[Saved data entries]
╔══

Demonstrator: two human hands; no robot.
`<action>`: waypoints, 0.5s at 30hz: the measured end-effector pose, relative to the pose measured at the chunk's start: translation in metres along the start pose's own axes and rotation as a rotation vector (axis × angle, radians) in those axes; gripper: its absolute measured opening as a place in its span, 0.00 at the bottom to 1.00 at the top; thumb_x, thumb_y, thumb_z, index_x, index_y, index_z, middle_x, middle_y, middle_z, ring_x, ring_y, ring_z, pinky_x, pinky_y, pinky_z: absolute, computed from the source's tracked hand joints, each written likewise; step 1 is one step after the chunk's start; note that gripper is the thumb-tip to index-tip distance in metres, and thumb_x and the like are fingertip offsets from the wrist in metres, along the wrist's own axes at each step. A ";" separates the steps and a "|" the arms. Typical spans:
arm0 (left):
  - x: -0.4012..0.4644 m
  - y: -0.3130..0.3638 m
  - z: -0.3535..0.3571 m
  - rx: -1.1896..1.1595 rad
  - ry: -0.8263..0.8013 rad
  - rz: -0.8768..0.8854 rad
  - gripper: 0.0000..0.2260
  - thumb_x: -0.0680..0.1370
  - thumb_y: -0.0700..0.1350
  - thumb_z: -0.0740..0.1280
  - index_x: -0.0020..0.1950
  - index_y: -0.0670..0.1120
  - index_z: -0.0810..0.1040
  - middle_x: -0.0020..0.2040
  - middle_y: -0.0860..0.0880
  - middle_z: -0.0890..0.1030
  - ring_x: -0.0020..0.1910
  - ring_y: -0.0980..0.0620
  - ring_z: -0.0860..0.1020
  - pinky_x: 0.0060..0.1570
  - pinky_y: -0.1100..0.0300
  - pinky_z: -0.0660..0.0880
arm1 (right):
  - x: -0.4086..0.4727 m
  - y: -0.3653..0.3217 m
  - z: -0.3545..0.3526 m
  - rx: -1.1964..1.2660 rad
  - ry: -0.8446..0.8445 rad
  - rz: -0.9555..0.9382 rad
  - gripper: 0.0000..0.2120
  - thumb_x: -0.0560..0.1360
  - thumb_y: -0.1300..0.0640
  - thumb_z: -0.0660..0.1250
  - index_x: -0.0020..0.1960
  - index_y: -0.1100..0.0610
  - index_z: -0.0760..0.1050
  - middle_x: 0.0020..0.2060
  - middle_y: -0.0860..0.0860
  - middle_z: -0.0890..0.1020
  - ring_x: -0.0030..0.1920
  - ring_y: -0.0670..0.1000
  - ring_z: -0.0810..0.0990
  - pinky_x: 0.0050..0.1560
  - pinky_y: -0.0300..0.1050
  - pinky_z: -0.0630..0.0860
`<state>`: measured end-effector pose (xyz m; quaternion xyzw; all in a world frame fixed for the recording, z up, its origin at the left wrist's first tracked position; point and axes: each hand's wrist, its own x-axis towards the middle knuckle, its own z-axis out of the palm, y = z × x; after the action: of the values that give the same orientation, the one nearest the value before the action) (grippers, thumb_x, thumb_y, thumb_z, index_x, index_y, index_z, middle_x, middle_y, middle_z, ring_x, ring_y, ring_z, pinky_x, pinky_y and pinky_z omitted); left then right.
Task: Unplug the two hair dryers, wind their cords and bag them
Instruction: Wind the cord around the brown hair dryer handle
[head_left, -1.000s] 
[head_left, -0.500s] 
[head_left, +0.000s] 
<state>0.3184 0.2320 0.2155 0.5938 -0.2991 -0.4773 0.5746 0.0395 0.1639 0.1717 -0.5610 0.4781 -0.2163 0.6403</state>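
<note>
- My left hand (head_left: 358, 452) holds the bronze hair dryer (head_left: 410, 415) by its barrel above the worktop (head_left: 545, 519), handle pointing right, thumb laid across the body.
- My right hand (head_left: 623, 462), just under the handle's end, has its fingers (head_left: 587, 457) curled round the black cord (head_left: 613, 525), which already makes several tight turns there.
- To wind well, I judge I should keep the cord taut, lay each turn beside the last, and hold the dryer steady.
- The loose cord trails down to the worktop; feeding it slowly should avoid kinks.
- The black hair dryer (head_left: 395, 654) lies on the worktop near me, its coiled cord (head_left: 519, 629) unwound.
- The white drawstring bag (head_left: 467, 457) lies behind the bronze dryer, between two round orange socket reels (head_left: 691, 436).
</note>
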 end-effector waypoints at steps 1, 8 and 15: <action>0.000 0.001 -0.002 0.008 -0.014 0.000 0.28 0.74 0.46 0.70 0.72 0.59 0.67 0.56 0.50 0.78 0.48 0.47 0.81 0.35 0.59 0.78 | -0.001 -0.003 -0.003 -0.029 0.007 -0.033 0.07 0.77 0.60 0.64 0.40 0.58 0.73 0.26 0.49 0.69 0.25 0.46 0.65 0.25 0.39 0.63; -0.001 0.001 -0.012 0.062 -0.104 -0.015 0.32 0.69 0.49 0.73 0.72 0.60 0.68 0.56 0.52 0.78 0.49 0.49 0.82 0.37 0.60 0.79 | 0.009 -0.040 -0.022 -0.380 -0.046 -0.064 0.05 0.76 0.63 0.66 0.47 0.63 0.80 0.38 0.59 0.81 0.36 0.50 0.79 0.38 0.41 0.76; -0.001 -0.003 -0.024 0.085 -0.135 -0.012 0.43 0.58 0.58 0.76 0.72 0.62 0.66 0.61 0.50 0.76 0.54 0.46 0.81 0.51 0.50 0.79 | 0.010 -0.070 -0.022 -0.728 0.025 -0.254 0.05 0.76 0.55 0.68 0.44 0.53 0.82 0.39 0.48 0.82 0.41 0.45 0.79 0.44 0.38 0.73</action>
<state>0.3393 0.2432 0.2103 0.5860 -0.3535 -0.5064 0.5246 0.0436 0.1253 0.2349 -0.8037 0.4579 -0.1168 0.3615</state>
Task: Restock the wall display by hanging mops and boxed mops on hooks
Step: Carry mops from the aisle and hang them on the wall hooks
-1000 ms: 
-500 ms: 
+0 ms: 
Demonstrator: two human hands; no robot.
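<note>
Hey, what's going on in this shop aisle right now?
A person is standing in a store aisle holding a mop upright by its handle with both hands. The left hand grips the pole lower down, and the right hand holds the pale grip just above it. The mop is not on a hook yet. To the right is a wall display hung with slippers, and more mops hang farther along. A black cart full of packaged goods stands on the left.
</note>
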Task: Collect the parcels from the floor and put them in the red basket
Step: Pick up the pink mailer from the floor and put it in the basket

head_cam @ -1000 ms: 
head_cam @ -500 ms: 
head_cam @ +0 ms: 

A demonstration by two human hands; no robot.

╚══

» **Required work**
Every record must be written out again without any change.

» **Expected answer**
Demonstrator: two human hands; no robot.
`<action>`: waypoints, 0.5s at 30hz: the measured end-effector pose, relative to the pose measured at the chunk's start: translation in metres along the start pose's own axes and rotation as a rotation vector (axis × angle, radians) in those axes; gripper: its absolute measured opening as a place in its span, 0.00 at the bottom to 1.00 at the top; thumb_x, thumb_y, thumb_z, index_x, index_y, index_z, middle_x, middle_y, middle_z, ring_x, ring_y, ring_z, pinky_x, pinky_y, pinky_z: absolute, computed from the source's tracked hand joints, each written likewise; step 1 is one step after the chunk's start; note that gripper is the thumb-tip to index-tip distance in metres, and thumb_x and the like are fingertip offsets from the wrist in metres, along the wrist's own axes at each step. A ";" separates the steps and a "|" the arms. Typical spans:
arm0 (left):
  - x: -0.4012..0.4644 m
  - y: -0.3130..0.3638 m
  - z: -0.3535..0.3571 m
  - rx: -1.1896..1.1595 rad
  - ry: -0.8263..0.8013 rad
  - rz: -0.8768..0.8854 rad
  - gripper: 0.0000..0.2260
  - thumb_x: -0.0680..0.1370
  - thumb_y: -0.0700..0.1350
  - thumb_z: -0.0740..0.1280
  - index_x: -0.0020..0.1950
  - index_y: -0.0670..0.1120
  - index_z: -0.0810..0.1040
  - middle_x: -0.0020..0.2040
  - middle_y: -0.0860..0.0880
  - middle_z: -0.0890..0.1030
  - ring_x: -0.0020..0.1910
  - ring_y: -0.0980..0.0620
  - ring_z: -0.0860..0.1020
  - pinky_x: 0.0060..0.1570
  - pinky_y: -0.1100..0.0300
  - pinky_z: -0.0660..0.0880
arm1 (right):
  - x: -0.4086..0.4727 m
  - y: -0.3653..0.3217 m
  - z: -0.3545..0.3526 m
  - rx: -1.1964..1.2660 rad
  - ry: -0.8446..0.8445 rad
  - rz: -0.9555..0.9382 rad
  - gripper: 0.0000..0.2120
  - thumb_x: -0.0560..0.1360
  - thumb_y: -0.1300..0.0640
  - thumb_z: -0.0660..0.1250
  - index_x: -0.0020..0.1960
  - index_y: -0.1100..0.0610
  - index_z: -0.0760..0.1050
  - middle_x: 0.0020..0.2060
  - middle_y: -0.0860..0.0860
  - middle_z: -0.0890..0.1020
  - ring_x: -0.0030..0.1920
  - ring_y: -0.0670..0.1000
  - ring_z: -0.0810..0.0990
  - pinky_x: 0.0050..0.1560
  - pinky_y: -0.0300..0.1050
  - pinky_z: -0.0630..0.0860
`<state>`: measured end-effector pose (xyz m; quaternion xyzw; all in a world frame fixed for the recording, z up, its origin at the left wrist's first tracked position; point and axes: each hand's wrist, its own x-axis towards the middle knuckle, its own z-axis out of the palm, y = z × x; after the action: of the values that give the same orientation, the one nearest the value before the action) (grippers, thumb_x, thumb_y, thumb_z, index_x, index_y, index_z, middle_x, middle_y, middle_z, ring_x, ring_y, ring_z, pinky_x, pinky_y and pinky_z omitted); left then right.
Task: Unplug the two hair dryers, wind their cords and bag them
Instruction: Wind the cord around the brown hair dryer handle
[head_left, -1.000s] 
[head_left, -0.500s] 
[head_left, +0.000s] 
<state>0.3184 0.2320 0.2155 0.5938 -0.2991 -0.4773 0.5746 0.0395 0.1639 0.1717 -0.5610 0.4781 -0.2163 0.6403</state>
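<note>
- My left hand (head_left: 358, 452) holds the bronze hair dryer (head_left: 410, 415) by its barrel above the worktop (head_left: 545, 519), handle pointing right, thumb laid across the body.
- My right hand (head_left: 623, 462), just under the handle's end, has its fingers (head_left: 587, 457) curled round the black cord (head_left: 613, 525), which already makes several tight turns there.
- To wind well, I judge I should keep the cord taut, lay each turn beside the last, and hold the dryer steady.
- The loose cord trails down to the worktop; feeding it slowly should avoid kinks.
- The black hair dryer (head_left: 395, 654) lies on the worktop near me, its coiled cord (head_left: 519, 629) unwound.
- The white drawstring bag (head_left: 467, 457) lies behind the bronze dryer, between two round orange socket reels (head_left: 691, 436).
</note>
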 end-effector waypoints at steps 1, 8 and 15: <action>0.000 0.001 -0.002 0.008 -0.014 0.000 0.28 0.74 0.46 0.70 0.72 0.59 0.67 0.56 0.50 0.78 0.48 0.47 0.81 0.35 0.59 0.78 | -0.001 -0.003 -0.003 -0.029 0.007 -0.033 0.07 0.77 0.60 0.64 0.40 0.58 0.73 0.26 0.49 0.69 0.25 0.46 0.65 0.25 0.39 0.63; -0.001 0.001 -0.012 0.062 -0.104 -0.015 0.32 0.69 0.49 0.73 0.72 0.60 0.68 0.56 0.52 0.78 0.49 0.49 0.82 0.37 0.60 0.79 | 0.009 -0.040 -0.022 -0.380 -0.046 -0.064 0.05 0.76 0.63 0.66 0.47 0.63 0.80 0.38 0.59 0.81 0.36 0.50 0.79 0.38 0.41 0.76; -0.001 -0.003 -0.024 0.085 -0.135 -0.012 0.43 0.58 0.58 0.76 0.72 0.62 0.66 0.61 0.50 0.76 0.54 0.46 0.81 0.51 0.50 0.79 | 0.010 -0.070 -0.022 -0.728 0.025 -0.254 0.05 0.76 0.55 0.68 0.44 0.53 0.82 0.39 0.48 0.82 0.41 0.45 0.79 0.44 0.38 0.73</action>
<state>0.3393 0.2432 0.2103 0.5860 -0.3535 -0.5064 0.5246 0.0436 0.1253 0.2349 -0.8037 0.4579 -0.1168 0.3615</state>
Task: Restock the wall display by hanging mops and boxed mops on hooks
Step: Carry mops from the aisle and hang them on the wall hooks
-1000 ms: 
-500 ms: 
+0 ms: 
Demonstrator: two human hands; no robot.
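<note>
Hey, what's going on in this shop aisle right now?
A person is standing in a store aisle holding a mop upright by its handle with both hands. The left hand grips the pole lower down, and the right hand holds the pale grip just above it. The mop is not on a hook yet. To the right is a wall display hung with slippers, and more mops hang farther along. A black cart full of packaged goods stands on the left.
</note>
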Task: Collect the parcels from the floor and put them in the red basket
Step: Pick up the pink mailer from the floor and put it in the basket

head_cam @ -1000 ms: 
head_cam @ -500 ms: 
head_cam @ +0 ms: 

A demonstration by two human hands; no robot.

The work on the exercise is done.